Zillow president to step down, Compass buys AI startup

A daily roundup of New York real estate news for November 19, 2019

The Daily Digest - Tuesday

Every weekday, The Real Deal rounds up New York’s biggest real estate news. We update this page throughout the day, starting at 9 a.m. Please send any tips or deals to tips@therealdeal.com.

This page was last updated at 3:30 p.m.


Long Island politicians want HUD to investigate real estate discrimination. U.S. representatives Kathleen Rice and Thomas Suozzi are drafting a letter to HUD Secretary Ben Carson to call for an investigation into the “steering” Newsday found was commonplace in the broker community. The representatives will also request that the department end its “harmful rollback of fair housing measures.” [Newsday]

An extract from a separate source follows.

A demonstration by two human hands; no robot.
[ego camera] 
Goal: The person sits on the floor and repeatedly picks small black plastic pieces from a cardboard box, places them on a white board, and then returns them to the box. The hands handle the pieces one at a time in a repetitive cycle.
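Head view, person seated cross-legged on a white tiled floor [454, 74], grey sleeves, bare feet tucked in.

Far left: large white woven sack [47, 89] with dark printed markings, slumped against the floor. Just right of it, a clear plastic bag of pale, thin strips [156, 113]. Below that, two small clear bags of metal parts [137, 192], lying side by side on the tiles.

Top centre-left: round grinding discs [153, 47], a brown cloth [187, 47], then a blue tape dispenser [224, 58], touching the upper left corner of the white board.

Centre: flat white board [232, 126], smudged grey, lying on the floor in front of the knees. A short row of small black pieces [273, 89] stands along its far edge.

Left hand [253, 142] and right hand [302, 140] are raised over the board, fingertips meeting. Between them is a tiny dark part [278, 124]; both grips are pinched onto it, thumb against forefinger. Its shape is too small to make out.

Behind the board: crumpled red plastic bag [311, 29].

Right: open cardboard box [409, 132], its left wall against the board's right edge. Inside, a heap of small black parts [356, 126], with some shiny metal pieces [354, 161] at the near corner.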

RFR Realty has filed its second Lever House lawsuits in two weeks. Aby Rosen and Michael Fuchs’ firm sued its new landlords, Brookfield and Waterman, after being warned that it could lose its lease on the well-known Midtown office building because of a sprinkler-system violation. Last week, Rosen sued Waterman principal Philip M. “Tod” Waterman III for using confidential financial information to make a deal with the prior landlord behind his back. [TRD]


Evictions are happening less often in most of New York, but rising in the Bronx. A new report from NYU’s Furman Center found that the number of evictions in the city in 2017 was nearly 8 percent less than the number in 2010. On the other hand, eviction filings in the Bronx have steadily risen, and now account for 39 percent of the total. [Curbed]

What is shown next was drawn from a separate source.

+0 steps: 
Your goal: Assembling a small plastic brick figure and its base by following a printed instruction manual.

Abu Dhabi Investment Authority is selling another Manhattan trophy property. The sovereign wealth fund, which sold the Chrysler Building at a loss earlier this year, is the 40-story office building at 330 Madison Avenue to the huge German reinsurance firm Munich RE. Munich RE was able to preempt a second round of bids with an offer well above ask. [TRD]


A collector of hand sculptures has listed his Manhattan loft for $19 million. Photographer and philanthropist Henry Buhl, who spent decades filling the loft with hand-themed sculptures, is now downsizing. Buhl comes from a wealthy Detroit family who were early investors in General Motors, and had a career as a mutual-fund manager before turning to art collecting. [WSJ]


Proptech startup Eden raised $25 million in its Series B funding round. The San Francisco based company, which helps landlords manage parts of the workplace like scheduling cleaning services and ordering snacks, has now has raised a total of $40 million. Soho-based venture-capital firm Reshape led the funding round. [TRD]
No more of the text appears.